We recently demonstrated the presence of a new asparagine-linked complex glycan on plant glycoproteins that harbors the Lewis a (Le a ), or Galβ(1-3)[Fucα(1-4)]GlcNAc, epitope, which in mammalian cells plays an important role in cell-to-cell recognition. Here we show that the monoclonal antibody JIM 84, which is widely used as a Golgi marker in light and electron microscopy of plant cells, is specific for the Le a antigen.

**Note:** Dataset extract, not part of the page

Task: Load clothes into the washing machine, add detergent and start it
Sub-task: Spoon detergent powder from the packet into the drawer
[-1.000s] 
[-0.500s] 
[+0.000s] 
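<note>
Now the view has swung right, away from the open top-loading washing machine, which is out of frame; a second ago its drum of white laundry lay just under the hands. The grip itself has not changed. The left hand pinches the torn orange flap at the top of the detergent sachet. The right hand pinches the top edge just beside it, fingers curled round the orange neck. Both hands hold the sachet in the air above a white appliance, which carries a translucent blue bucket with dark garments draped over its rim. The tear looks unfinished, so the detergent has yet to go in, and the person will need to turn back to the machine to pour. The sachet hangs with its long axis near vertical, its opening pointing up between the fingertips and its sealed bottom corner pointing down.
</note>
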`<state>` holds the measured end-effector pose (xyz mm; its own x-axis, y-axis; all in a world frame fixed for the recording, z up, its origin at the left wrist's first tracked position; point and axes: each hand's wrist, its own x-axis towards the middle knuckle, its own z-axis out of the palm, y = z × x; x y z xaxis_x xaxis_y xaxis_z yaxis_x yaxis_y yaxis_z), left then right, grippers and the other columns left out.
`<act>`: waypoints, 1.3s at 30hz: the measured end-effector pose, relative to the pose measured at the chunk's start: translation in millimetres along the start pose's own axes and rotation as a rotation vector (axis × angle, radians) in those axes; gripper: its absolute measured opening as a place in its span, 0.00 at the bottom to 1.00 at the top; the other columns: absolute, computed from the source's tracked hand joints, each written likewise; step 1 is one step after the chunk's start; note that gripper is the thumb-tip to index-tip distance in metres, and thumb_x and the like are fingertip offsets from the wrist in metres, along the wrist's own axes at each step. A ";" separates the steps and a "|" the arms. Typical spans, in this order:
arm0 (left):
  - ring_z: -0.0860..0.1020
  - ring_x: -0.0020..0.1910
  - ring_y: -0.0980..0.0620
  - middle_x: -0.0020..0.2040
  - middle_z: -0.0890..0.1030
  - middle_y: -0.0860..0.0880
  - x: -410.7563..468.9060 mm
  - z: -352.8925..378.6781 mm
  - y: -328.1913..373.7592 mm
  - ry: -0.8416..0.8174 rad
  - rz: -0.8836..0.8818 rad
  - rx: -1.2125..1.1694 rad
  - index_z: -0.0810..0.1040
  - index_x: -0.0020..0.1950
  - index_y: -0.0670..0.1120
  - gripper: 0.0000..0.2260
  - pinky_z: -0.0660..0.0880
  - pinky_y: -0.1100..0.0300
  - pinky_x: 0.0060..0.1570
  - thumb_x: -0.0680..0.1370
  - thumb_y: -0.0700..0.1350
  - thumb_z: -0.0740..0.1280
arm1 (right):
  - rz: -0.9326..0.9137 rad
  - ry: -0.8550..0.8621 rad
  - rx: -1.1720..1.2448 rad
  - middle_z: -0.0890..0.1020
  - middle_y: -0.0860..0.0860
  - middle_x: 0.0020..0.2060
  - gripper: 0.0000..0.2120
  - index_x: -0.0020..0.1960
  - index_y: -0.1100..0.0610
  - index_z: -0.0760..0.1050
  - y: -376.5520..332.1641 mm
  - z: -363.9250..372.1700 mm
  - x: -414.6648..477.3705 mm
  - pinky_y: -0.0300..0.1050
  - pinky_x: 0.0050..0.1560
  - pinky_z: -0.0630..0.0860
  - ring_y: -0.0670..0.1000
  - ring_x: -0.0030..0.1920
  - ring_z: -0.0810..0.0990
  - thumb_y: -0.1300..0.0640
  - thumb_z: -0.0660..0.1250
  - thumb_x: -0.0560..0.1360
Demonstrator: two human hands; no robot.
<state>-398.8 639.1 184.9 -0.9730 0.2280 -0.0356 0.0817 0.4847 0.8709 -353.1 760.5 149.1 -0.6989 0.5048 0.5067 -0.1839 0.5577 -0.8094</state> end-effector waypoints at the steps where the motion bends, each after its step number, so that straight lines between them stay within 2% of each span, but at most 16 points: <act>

This antigen is present on glycoproteins of a number of flowering and non-flowering plants, but is less apparent in the Cruciferae, the family that includes Arabidopsis. Le a -containing oligosaccharides are found in the Golgi apparatus, and our immunocytochemical experiments suggest that it is synthesized in the trans-most part of the Golgi apparatus. Le a epitopes are abundantly present on extracellular glycoproteins, either soluble or membrane bound, but are never observed on vacuolar glycoproteins. Double-labeling experiments suggest that vacuolar glycoproteins do not bypass the late Golgi compartments where Le a is built, and that the absence of the Le a epitope from vacuolar glycoproteins is probably the result of its degradation by glycosidases en route to or after arrival in the vacuole.